The 6-month moving average of returns has consistently remained positive over the past four years for stablecoins, and 92% of the time for native assets, despite periods of negative funding rates in 2020 and 2021, as well as during the mid-2022 Luna and later-2022 FTX collapses. This resilience is particularly noteworthy. Under optimal conditions, investors can anticipate achieving an annual percentage yield (APY) of 58%.

As the holding period increases, the minimum return from arbitrage decreases, guaranteeing profitability over the long term.

The yield table above reflects only the pure funding fee yield.
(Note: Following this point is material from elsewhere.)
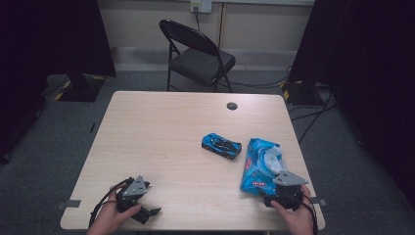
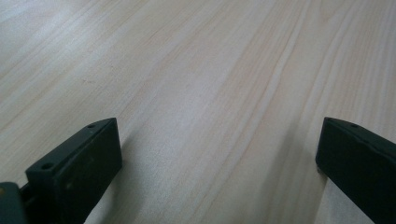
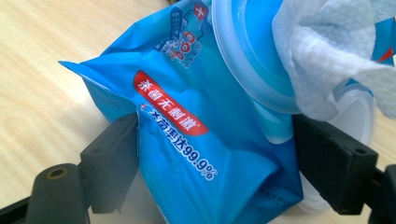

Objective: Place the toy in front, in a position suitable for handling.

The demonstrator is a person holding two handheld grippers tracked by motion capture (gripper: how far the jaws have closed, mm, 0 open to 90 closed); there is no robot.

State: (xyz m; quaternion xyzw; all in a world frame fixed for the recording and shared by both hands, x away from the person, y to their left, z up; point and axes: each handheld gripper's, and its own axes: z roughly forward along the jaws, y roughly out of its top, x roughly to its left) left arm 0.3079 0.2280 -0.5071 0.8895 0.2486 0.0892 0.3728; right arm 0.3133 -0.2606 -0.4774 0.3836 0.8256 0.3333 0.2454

However, by incorporating the staking yield of the underlying asset—such as MATIC, which offers approximately 5%—the worst case yield becomes positive even for the shortest duration. For example, with MATIC, the net yield would be 1.33% (5% staking yield minus 3.77% worst case funding fee).

The Team & Vision

Multipli is backed by tier 1 VCs like Pantera Capital, Elevation Capital, Sequoia, Spartan Group, Protofund, more and includes some of the best minds from a diverse set of highly-reputable institutions all the way from BlackRock to Coinbase.

At Multipli, our vision is to create the premier yield platform that unlocks secure, reliable, and decentralized returns for any digital or tokenized asset, with the aspiration of becoming the Medallion Fund of Web3.